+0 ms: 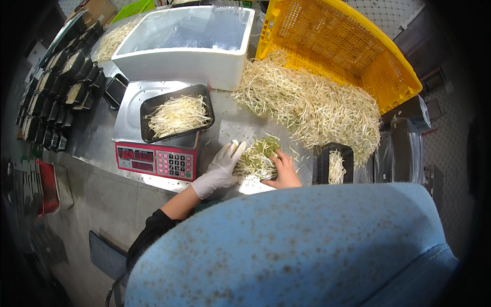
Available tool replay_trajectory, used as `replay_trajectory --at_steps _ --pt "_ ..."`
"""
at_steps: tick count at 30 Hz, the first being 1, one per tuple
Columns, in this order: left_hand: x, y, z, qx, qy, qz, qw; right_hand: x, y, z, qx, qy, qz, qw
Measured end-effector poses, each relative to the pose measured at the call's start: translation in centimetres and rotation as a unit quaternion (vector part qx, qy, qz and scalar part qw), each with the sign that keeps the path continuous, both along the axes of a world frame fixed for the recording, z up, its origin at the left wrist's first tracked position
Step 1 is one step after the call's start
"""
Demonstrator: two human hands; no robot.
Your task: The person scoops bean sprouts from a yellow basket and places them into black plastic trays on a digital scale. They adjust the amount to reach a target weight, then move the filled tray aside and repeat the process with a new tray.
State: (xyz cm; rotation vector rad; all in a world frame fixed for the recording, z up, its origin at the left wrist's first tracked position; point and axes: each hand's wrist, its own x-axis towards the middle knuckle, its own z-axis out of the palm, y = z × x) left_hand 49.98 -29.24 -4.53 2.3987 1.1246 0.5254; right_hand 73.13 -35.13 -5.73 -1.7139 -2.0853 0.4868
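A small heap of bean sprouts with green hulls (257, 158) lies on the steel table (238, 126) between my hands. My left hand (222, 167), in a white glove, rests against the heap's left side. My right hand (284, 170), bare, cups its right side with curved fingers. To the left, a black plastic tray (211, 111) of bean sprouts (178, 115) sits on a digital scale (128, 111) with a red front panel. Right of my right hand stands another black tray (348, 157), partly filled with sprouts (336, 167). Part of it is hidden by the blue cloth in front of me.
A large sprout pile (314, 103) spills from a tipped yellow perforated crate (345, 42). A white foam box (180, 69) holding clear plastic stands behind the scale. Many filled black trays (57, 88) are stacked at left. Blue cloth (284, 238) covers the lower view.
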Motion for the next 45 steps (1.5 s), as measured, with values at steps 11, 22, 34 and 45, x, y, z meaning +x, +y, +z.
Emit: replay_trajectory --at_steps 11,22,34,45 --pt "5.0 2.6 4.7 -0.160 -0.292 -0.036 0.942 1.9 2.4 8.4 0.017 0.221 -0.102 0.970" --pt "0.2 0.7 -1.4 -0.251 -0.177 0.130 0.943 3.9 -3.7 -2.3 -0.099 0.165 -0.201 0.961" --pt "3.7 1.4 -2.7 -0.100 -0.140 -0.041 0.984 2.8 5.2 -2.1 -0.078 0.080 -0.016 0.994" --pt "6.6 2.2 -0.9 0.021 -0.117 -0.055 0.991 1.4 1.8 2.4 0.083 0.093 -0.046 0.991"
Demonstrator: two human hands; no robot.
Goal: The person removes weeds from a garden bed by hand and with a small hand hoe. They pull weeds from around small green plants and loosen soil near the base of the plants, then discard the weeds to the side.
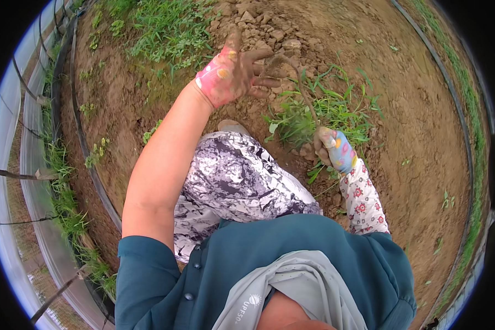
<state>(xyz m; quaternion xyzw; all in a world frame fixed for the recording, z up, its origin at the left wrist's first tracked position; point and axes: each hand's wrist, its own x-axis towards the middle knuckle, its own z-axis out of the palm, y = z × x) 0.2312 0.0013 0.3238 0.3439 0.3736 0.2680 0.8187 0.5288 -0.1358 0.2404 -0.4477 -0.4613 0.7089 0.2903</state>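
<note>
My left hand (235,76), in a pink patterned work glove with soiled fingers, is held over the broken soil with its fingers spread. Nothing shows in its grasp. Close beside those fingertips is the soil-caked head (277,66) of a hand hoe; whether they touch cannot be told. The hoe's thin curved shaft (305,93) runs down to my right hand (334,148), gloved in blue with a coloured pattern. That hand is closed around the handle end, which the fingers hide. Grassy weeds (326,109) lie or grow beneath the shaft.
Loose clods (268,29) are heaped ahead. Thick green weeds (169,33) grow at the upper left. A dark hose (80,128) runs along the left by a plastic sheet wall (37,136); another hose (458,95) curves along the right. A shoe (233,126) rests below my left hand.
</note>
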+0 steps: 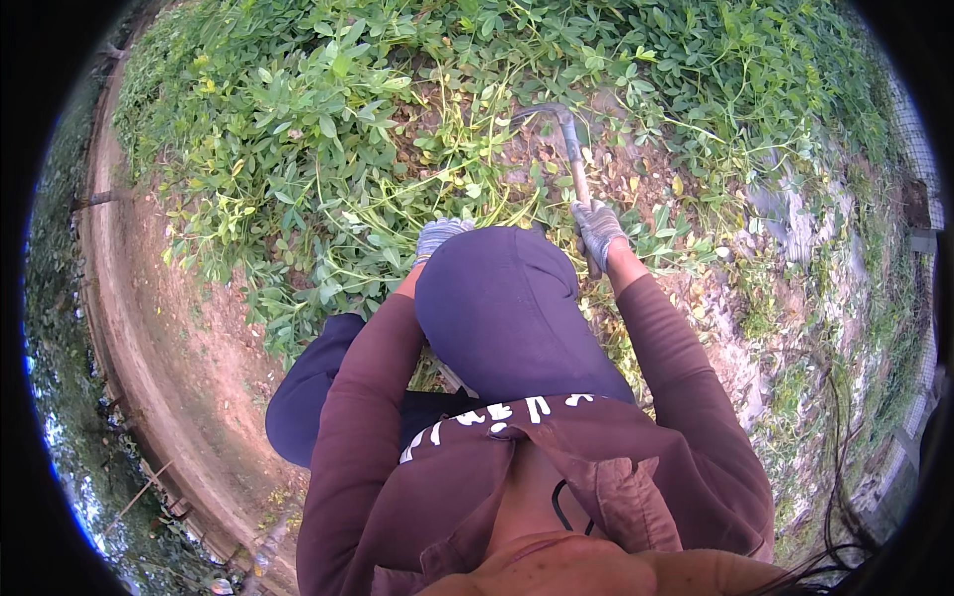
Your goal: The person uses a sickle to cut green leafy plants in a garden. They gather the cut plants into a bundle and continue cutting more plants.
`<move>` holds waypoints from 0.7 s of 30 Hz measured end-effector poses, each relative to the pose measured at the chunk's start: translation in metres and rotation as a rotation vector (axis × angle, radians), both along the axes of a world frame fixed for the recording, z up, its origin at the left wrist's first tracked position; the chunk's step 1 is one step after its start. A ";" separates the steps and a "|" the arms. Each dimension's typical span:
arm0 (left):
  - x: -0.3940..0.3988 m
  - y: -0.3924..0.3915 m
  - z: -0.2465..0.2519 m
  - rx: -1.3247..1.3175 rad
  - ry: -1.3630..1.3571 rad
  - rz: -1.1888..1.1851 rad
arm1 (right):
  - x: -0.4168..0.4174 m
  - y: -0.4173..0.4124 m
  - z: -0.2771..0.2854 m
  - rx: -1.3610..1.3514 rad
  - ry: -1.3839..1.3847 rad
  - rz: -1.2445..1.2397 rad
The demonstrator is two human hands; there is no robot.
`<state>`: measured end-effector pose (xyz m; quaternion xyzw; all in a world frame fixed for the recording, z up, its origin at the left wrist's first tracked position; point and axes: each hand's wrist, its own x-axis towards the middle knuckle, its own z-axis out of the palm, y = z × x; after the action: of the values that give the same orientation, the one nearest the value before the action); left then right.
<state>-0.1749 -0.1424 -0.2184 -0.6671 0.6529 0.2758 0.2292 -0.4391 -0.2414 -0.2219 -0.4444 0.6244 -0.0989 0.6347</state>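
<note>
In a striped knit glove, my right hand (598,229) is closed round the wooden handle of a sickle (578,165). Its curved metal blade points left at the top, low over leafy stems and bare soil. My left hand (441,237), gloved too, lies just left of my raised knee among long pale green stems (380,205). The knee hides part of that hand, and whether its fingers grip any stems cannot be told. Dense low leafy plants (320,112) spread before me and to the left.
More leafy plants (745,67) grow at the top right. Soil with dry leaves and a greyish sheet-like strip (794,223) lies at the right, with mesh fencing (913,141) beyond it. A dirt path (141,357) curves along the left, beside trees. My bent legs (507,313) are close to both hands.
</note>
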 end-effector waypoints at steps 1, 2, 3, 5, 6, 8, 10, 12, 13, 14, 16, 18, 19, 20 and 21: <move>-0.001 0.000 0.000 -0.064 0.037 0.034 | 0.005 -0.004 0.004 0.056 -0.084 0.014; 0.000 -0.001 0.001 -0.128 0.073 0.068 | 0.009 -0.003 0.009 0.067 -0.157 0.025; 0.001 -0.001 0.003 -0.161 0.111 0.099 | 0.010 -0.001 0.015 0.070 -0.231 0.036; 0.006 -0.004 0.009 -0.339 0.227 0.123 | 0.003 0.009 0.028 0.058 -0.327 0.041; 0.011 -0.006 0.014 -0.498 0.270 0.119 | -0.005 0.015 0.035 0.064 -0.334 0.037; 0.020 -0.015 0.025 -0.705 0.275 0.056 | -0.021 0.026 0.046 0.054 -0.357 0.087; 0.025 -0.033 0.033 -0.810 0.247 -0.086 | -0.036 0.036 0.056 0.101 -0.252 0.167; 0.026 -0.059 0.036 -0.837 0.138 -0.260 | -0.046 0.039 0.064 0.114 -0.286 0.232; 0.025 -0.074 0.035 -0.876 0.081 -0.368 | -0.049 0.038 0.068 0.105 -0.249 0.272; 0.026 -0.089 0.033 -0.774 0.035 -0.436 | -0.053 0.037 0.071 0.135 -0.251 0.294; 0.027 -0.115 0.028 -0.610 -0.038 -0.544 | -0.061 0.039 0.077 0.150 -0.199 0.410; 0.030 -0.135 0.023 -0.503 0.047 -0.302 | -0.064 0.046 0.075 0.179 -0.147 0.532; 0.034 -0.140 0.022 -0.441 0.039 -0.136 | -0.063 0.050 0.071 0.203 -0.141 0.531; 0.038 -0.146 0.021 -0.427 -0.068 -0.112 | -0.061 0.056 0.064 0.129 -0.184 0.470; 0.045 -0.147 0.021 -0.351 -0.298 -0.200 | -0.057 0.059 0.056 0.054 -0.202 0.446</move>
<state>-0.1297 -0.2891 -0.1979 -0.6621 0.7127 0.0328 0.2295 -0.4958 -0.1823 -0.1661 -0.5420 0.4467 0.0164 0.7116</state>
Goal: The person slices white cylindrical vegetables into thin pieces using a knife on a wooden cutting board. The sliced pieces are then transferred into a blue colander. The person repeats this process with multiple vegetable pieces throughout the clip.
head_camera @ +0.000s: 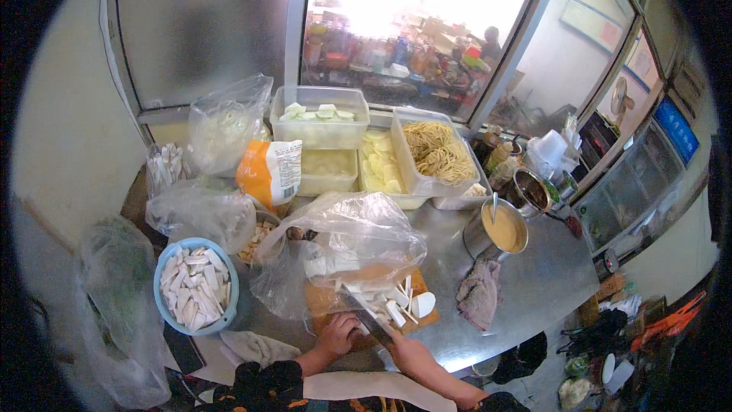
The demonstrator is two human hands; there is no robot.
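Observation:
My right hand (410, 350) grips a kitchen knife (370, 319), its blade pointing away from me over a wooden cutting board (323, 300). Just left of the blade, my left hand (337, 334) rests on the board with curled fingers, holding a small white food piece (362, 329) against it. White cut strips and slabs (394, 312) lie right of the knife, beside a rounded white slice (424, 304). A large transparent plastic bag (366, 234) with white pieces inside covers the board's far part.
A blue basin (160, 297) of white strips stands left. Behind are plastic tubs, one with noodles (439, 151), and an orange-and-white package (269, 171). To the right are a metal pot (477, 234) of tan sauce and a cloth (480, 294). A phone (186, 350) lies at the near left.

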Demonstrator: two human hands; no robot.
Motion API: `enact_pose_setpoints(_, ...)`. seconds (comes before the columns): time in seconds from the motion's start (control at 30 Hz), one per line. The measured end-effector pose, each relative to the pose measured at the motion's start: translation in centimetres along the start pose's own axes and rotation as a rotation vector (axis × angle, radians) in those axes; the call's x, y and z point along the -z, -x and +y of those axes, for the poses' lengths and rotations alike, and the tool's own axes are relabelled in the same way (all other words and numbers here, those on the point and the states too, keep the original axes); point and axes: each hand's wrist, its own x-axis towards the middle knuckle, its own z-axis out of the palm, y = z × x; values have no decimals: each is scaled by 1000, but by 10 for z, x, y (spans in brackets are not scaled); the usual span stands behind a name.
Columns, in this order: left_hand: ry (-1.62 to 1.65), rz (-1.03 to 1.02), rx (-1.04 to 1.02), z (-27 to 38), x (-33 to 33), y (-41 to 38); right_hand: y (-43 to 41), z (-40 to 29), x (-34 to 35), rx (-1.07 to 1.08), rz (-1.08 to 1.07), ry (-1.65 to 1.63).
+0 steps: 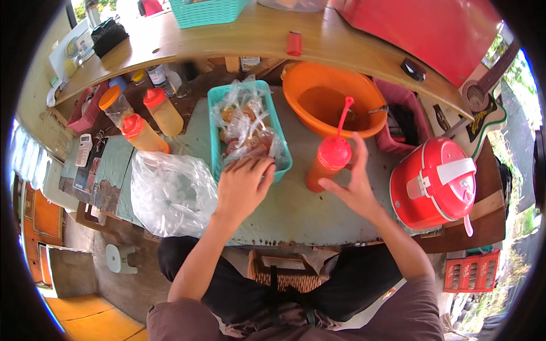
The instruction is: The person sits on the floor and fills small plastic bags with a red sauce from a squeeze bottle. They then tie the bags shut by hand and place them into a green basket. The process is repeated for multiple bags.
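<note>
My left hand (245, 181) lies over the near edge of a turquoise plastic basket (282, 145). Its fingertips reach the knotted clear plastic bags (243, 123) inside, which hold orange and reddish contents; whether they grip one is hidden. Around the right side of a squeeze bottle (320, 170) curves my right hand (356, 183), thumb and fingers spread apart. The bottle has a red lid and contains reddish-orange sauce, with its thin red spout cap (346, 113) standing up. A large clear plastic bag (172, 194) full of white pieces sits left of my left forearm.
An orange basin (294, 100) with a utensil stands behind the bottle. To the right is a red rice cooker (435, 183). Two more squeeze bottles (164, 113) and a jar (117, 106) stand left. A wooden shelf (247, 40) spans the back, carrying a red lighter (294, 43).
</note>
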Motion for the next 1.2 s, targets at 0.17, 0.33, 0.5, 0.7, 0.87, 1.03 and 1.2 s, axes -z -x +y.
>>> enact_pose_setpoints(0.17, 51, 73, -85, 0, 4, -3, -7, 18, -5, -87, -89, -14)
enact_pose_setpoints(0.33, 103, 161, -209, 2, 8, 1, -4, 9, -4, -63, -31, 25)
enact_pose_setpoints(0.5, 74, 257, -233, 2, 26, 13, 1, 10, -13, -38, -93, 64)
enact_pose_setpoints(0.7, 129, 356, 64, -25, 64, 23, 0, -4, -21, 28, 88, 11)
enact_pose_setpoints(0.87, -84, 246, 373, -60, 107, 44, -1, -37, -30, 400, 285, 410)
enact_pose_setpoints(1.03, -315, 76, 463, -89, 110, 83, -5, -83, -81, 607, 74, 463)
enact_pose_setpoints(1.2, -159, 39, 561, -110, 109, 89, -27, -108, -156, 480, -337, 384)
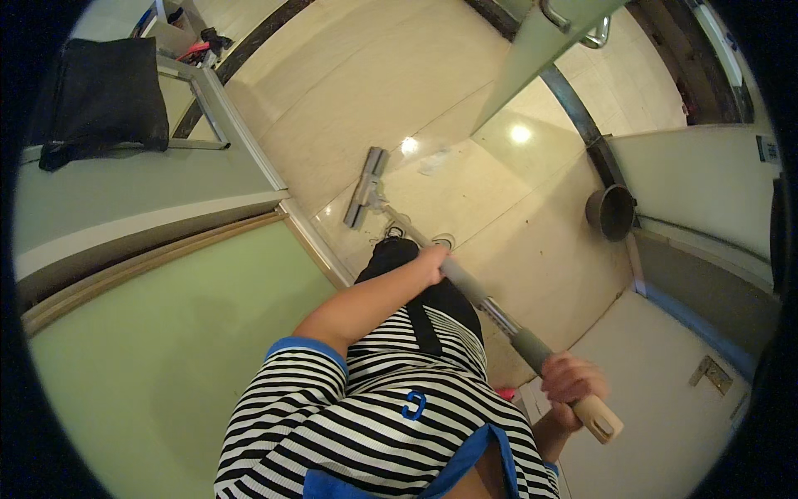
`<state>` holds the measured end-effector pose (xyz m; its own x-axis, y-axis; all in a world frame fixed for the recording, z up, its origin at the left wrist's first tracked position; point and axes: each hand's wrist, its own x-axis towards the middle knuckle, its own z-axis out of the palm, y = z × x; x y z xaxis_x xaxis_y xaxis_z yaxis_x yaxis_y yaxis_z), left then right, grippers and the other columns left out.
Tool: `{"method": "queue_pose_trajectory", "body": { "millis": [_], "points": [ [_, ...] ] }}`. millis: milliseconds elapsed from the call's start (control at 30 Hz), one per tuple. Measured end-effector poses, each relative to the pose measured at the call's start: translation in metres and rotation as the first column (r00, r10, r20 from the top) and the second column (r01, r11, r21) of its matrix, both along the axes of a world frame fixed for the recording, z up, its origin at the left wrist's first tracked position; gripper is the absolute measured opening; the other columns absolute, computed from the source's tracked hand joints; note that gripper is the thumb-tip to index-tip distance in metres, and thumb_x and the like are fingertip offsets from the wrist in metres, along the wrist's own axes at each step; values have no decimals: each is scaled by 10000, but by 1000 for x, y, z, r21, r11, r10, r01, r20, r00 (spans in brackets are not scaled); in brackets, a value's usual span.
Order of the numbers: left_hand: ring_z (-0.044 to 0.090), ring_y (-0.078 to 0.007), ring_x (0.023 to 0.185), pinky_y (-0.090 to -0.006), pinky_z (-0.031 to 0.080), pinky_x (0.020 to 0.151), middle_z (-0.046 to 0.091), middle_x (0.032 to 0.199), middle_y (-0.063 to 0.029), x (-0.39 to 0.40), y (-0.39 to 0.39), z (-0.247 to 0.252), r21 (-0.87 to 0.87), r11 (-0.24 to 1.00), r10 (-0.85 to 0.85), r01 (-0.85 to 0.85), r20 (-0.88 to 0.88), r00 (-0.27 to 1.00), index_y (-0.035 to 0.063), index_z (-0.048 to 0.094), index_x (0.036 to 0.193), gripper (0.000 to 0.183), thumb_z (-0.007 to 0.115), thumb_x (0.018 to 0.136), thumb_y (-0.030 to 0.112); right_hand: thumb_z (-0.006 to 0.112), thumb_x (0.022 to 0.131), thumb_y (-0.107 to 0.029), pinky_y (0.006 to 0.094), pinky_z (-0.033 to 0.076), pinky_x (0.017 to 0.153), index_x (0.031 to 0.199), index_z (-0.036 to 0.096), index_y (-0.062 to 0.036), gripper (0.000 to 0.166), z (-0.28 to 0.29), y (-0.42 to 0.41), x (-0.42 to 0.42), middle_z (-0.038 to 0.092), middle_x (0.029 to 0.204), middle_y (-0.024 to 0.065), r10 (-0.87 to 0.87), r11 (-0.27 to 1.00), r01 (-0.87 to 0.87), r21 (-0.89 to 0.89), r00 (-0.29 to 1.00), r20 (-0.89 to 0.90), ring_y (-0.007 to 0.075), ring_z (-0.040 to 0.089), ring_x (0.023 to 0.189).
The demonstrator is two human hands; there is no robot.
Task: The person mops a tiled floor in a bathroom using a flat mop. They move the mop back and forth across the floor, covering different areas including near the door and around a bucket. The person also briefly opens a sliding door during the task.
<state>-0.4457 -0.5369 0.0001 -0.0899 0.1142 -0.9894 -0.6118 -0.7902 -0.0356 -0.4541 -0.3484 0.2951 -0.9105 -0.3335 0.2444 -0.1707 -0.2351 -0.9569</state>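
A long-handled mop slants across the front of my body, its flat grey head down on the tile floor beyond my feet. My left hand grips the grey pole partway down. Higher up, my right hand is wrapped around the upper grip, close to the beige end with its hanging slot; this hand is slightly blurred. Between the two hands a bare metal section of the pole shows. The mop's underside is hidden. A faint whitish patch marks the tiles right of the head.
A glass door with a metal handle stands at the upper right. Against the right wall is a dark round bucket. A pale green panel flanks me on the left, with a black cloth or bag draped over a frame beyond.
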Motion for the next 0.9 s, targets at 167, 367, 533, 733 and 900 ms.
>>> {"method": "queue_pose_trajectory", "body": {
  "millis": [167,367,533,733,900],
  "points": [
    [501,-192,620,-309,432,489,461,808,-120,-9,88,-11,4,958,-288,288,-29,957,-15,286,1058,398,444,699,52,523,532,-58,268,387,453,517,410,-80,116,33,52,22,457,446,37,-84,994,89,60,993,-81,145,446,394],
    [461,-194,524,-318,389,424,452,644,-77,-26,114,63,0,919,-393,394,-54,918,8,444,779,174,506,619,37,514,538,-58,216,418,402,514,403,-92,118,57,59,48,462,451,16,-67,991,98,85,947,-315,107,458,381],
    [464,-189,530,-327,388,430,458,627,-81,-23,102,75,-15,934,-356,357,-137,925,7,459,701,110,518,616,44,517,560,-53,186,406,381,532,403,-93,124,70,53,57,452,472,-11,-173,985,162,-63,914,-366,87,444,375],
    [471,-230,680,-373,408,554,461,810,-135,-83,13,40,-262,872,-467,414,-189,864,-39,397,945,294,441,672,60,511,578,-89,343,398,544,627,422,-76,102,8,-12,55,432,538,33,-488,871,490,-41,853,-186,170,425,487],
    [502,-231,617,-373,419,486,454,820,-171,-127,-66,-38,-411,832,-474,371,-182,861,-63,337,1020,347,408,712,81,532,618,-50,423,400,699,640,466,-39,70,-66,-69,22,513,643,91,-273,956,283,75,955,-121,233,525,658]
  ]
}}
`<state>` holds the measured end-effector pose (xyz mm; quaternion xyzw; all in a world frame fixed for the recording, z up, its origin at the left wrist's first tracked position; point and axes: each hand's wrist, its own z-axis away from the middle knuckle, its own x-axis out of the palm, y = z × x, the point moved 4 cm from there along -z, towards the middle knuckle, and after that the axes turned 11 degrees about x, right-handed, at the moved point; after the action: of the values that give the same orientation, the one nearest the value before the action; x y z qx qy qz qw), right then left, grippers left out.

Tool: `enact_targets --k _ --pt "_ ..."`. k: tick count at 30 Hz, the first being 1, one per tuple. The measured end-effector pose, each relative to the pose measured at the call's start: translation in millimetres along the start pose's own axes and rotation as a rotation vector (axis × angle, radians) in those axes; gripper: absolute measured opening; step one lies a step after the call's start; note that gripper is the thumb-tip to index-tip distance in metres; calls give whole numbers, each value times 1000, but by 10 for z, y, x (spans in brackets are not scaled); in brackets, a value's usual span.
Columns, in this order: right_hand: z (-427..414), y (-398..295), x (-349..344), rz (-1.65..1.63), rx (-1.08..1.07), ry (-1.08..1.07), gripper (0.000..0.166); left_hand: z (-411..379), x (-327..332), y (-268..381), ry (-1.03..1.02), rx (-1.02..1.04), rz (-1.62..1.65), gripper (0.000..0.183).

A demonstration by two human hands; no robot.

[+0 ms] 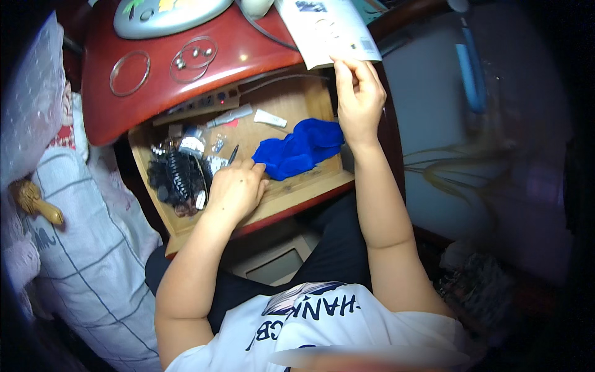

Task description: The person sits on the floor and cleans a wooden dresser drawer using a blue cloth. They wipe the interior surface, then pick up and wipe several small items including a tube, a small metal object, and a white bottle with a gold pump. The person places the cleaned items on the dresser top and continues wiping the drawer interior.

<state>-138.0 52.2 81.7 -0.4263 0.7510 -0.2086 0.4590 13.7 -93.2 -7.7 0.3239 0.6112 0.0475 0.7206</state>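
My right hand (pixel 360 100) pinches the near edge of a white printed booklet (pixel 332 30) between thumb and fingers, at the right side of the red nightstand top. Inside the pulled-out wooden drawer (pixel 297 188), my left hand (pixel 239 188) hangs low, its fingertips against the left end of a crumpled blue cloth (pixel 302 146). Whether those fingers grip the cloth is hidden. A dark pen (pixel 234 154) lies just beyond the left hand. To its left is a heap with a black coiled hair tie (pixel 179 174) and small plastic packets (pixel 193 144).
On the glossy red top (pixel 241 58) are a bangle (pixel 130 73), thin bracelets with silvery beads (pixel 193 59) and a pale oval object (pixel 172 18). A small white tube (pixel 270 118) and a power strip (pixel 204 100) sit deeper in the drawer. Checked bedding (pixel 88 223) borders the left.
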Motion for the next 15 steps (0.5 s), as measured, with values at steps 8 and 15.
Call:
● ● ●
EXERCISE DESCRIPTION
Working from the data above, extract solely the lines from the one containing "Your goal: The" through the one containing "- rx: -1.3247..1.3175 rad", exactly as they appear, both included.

EXPECTED OUTPUT
Your goal: The person uses a sickle to cut green leafy plants in a garden. They gather the cut plants into a bundle and continue cutting more plants.
`<move>` holds waypoints from 0.7 s of 30 Hz measured end-effector poses, each relative to the pose measured at the chunk's start: translation in metres and rotation as a rotation vector (axis × angle, radians), both along the axes of a world frame fixed for the recording, z up, its origin at the left wrist's first tracked position; the chunk's step 1 is one step after its start. A ";" separates the steps and a "|" the arms. Each dimension's typical span:
arm0 (left):
  - x: -0.3940..0.3988 m
  - y: -0.3924..0.3915 m
  - z: -0.2465..0.2519 m
  - rx: -1.3247..1.3175 rad

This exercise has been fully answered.